Custom Dictionaries for Tokenizing and Stemming

Custom dictionaries are used to customize the way words are stemmed and tokenized for each language. This chapter describes custom dictionaries and contains the following sections:

Custom Dictionaries in MarkLogic Server

One way you can customize stemming and/or tokenization in MarkLogic is by defining a custom stemming or tokenization dictionary for a language. A given language can have at most one custom stemming dictionary and one custom tokenization dictionary. Some languages, such as Japanese and Chinese, use a single dictionary for both stemming and tokenization.

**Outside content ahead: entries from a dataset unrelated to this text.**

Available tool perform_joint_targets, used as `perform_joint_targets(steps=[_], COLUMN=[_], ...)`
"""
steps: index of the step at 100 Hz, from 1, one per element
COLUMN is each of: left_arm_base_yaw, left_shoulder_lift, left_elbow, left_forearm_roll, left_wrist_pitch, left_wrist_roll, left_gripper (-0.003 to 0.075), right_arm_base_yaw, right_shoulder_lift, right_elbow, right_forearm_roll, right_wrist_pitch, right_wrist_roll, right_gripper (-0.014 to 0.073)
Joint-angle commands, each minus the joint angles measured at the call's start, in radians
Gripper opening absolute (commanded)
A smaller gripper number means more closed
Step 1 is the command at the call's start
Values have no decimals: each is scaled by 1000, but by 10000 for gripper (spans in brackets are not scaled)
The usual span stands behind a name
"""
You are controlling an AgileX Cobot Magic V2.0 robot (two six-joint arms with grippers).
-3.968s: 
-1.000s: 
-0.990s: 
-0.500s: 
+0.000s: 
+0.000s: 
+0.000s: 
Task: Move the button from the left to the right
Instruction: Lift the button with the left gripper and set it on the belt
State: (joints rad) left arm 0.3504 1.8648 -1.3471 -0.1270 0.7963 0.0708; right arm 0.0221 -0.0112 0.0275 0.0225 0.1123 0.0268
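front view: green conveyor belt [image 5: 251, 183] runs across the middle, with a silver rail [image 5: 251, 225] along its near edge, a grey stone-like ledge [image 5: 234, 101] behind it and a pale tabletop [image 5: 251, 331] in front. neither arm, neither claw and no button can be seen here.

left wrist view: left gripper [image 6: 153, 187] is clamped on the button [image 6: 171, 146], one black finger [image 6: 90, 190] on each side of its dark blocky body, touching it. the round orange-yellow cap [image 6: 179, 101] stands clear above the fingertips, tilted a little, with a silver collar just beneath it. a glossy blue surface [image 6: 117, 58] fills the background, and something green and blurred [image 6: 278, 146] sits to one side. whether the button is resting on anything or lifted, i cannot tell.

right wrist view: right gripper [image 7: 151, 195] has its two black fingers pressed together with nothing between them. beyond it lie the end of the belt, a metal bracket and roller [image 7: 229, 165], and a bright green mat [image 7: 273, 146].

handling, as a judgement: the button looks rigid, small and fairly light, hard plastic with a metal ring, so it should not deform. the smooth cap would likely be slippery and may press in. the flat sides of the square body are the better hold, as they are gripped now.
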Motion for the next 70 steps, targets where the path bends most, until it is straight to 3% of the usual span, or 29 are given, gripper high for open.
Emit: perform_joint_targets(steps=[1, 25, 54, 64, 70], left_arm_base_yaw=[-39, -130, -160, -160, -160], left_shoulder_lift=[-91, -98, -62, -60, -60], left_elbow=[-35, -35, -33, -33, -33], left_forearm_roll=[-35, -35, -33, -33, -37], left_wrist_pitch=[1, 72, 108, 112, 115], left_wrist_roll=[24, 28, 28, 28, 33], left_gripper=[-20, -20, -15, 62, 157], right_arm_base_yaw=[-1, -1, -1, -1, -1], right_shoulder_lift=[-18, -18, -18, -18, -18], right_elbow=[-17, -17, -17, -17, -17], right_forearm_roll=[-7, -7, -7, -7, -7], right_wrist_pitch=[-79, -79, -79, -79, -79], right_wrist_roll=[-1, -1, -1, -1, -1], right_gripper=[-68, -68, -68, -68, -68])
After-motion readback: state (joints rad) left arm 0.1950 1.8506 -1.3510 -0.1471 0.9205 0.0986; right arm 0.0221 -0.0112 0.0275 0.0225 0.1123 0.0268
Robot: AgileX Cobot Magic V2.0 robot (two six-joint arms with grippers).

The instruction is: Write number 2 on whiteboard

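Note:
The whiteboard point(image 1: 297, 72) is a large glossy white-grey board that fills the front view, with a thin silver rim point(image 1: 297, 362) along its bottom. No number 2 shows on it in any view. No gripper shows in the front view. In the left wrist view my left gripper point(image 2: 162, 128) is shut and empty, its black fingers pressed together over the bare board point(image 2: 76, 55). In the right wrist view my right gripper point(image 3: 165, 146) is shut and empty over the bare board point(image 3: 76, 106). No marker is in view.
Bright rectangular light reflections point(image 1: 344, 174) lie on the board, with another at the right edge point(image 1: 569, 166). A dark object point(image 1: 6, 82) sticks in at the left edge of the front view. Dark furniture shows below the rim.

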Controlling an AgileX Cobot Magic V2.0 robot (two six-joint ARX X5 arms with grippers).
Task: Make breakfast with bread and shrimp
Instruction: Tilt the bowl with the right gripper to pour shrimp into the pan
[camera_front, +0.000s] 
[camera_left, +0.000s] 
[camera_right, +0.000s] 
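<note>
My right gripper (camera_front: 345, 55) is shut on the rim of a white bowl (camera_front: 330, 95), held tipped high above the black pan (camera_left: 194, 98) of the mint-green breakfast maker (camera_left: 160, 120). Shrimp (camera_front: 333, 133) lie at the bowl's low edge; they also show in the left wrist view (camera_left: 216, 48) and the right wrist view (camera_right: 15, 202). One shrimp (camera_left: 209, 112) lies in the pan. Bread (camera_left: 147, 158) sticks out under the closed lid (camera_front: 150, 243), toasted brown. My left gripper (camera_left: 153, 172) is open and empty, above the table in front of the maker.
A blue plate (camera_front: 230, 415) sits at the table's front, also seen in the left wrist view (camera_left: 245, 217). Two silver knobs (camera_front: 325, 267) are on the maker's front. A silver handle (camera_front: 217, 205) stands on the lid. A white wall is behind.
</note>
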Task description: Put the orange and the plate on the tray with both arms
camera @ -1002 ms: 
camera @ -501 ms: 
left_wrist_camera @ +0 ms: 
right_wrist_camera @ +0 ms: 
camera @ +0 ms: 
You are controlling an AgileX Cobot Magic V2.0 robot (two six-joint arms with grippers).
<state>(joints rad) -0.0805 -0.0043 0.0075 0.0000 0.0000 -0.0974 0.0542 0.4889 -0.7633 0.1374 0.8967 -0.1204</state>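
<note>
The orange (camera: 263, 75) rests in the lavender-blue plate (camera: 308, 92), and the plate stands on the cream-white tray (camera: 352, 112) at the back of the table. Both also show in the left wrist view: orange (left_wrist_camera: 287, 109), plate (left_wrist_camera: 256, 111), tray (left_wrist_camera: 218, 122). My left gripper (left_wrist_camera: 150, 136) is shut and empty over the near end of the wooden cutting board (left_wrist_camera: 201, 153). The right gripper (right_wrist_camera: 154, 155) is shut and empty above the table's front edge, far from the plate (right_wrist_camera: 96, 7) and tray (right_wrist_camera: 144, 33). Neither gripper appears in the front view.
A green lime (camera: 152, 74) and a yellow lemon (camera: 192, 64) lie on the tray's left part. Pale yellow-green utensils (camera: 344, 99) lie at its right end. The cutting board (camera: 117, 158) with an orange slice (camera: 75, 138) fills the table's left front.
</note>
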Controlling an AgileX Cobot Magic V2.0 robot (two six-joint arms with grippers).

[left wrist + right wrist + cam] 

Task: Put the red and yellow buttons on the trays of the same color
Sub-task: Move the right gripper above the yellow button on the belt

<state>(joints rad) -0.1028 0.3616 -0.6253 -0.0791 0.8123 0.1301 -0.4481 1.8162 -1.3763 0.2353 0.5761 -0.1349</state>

Stemming is the process of reducing a word to one or more stems. A stemming dictionary maps a word to its lemma (stem). A stemmer can use a stemming dictionary to improve the precision of a search. For example, the default stemming dictionary for English enables MarkLogic to map the words views, viewed, and viewing back to their common stem, view. To learn more about stemming, see Understanding and Using Stemmed Searches.

Tokenization is the process of partitioning text into a sequence of word, whitespace, and punctuation tokens. A tokenization dictionary identifies runs of text that should be considered words. A tokenizer can use this data to model text and split it into tokens of the appropriate types.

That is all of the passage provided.